Foro estrangeiro em contrato de adesão pode ser nulo se comprometer acesso do consumidor à Justiça

Foro estrangeiro em contrato de adesão pode ser nulo se comprometer acesso do consumidor à Justiça

​A Quarta Turma do Superior Tribunal de Justiça (STJ) decidiu, por unanimidade, que a cláusula de eleição de foro estrangeiro em contratos de adesão pode ser considerada nula quando representa obstáculo ao acesso do consumidor brasileiro à Justiça. Segundo o colegiado, obrigar o consumidor a buscar seus direitos em tribunais estrangeiros representaria um ônus desproporcional, diante da distância geográfica, das barreiras linguísticas, das diferenças procedimentais e dos custos elevados.

O caso analisado pela turma julgadora teve início em ação ajuizada por consumidora brasileira contra empresa estrangeira de apostas online. O juízo de primeira instância declarou a nulidade da cláusula de eleição de foro, decisão mantida pelo Tribunal de Justiça do Ceará (TJCE). Para o tribunal, além de se tratar de um contrato de adesão, a cláusula que estipulava o foro de Gibraltar, na Península Ibérica, para resolução de qualquer pendência entre as partes tornaria inviável o acesso da autora ao Judiciário.

Ao recorrer ao STJ, a empresa de apostas alegou que a Justiça brasileira não teria competência para julgar o caso, já que, segundo os termos contratuais, qualquer disputa deveria ser resolvida em Gibraltar, onde ela está sediada. Argumentou ainda não possuir domicílio, agência ou filial no Brasil, e que a cláusula de eleição de foro deveria prevalecer, conforme os artigos 25 e 63, parágrafo 3º, do Código de Processo Civil (CPC), que visam proteger o réu e evitar abusos processuais.
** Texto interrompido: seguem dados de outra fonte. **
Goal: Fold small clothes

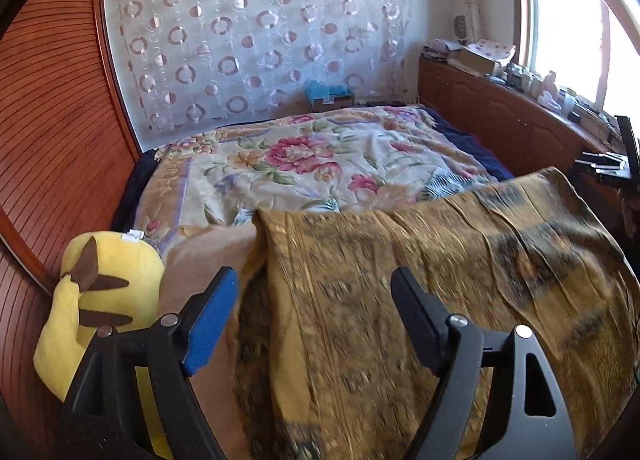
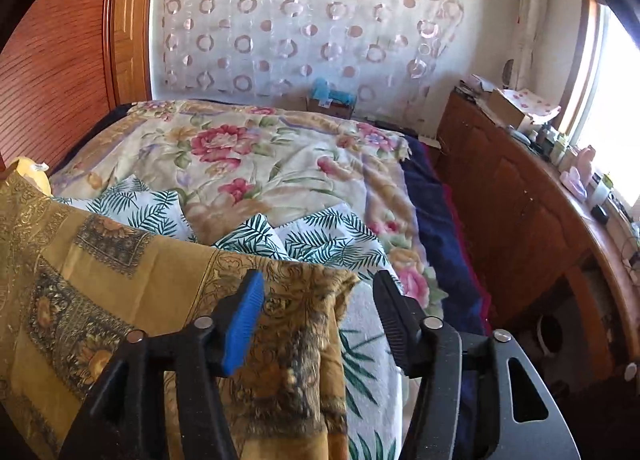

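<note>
A mustard-yellow patterned cloth (image 1: pixel 420 280) lies spread over the near end of the bed, and it also shows in the right wrist view (image 2: pixel 120 292). My left gripper (image 1: pixel 314 292) is open above the cloth's left part, holding nothing. My right gripper (image 2: pixel 320 292) is open over the cloth's right corner, which hangs in folds between the jaws; the jaws stand wide apart. A white garment with green palm leaves (image 2: pixel 320 240) lies under and beyond the yellow cloth; it shows as a small patch in the left wrist view (image 1: pixel 452 180).
A floral bedspread (image 1: pixel 312 156) covers the bed. A yellow plush toy (image 1: pixel 100 300) sits at the left by the wooden headboard (image 1: pixel 48 140). A wooden cabinet (image 2: pixel 520 200) with clutter runs along the right under the window. A circle-patterned curtain (image 1: pixel 260 32) hangs behind.
</note>
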`<state>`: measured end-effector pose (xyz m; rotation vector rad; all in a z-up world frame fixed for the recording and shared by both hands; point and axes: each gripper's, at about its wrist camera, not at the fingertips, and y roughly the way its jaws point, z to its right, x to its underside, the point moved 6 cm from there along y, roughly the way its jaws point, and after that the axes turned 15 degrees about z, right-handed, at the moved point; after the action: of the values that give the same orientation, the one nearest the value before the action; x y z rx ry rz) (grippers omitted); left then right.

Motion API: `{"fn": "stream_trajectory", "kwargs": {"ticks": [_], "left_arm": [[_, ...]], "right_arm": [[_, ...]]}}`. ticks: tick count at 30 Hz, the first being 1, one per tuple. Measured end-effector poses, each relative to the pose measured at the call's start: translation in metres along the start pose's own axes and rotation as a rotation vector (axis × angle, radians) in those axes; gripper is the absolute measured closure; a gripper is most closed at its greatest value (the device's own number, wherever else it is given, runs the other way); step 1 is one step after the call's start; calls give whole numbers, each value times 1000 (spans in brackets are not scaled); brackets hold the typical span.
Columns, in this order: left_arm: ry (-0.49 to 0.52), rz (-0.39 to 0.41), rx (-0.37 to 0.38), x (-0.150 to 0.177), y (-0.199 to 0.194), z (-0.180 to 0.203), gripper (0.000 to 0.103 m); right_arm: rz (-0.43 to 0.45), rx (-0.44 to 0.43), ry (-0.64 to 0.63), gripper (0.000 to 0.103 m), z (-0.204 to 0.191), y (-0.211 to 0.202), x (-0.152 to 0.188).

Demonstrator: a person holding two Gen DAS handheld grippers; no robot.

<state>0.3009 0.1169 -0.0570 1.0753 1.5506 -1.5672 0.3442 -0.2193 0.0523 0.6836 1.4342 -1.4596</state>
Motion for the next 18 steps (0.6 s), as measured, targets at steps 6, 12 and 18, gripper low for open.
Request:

Cláusula que elegeu o foro foi imposta unilateralmente pela empresa

O relator do recurso, ministro Antonio Carlos Ferreira, destacou que, embora o artigo 25 do CPC admita, em regra, a validade da cláusula de eleição de foro estrangeiro em contratos internacionais, o parágrafo 2º desse dispositivo impõe a observância do artigo 63, parágrafos 1º a 4º, que permite ao juiz declarar de ofício a ineficácia da cláusula abusiva.

O ministro Antonio Carlos Ferreira ressaltou que, à luz do princípio da vulnerabilidade previsto no artigo 4º, inciso I, do Código de Defesa do Consumidor (CDC), o consumidor deve ser reconhecido como a parte mais fraca da relação jurídica, o que impõe que seja protegido contra práticas que restrinjam ou inviabilizem o exercício de seus direitos. O relator enfatizou que essa vulnerabilidade se revela de maneira ainda mais acentuada nas relações de consumo transnacionais realizadas em ambiente digital.

Nesse contexto, o ministro apontou que, para se declarar a nulidade de cláusula de eleição de foro estrangeiro, é necessário que o contrato seja de adesão, que o consumidor seja hipossuficiente e que haja efetiva dificuldade de acesso à Justiça. Segundo o relator, todos esses critérios foram devidamente reconhecidos no caso em análise, justificando a invalidação da cláusula, a qual “não foi objeto de negociação específica, tendo sido imposta unilateralmente pela empresa provedora do serviço”.

Empresa de apostas direcionava seus serviços ao público brasileiro

Antonio Carlos Ferreira destacou que a empresa direcionava seus serviços especificamente ao público brasileiro, o que se evidencia diante da disponibilização do site em língua portuguesa, do suporte técnico no Brasil e da possibilidade de apostas em moeda nacional. Para o relator, tudo isso configura vínculo jurídico substancial com o território brasileiro, suficiente para justificar a incidência das normas processuais nacionais e a competência da Justiça brasileira, pouco importando a localização da sede da empresa.

Processo REsp 2210341
Com informações do STJ

Leia mais

Escrivães e investigadores do Amazonas devem ser promovidos com retroativos desde 2016

Sentença do Juiz Paulo Fernando de Britto Feitoza, da 4ª Vara da Fazenda Pública de Manaus reconheceu a omissão do Estado do Amazonas em...

Justiça do Trabalho garante prioridade a gestantes, lactantes e puérperas

O normativo, aprovado na última sexta-feira (29), em sessão do CSJT, vale para a Justiça do Trabalho de primeiro e segundo graus de todo...

Mais Lidas

Justiça do Amazonas garante o direito de mulher permanecer com o nome de casada após divórcio

O desembargador Flávio Humberto Pascarelli, da 3ª Câmara Cível...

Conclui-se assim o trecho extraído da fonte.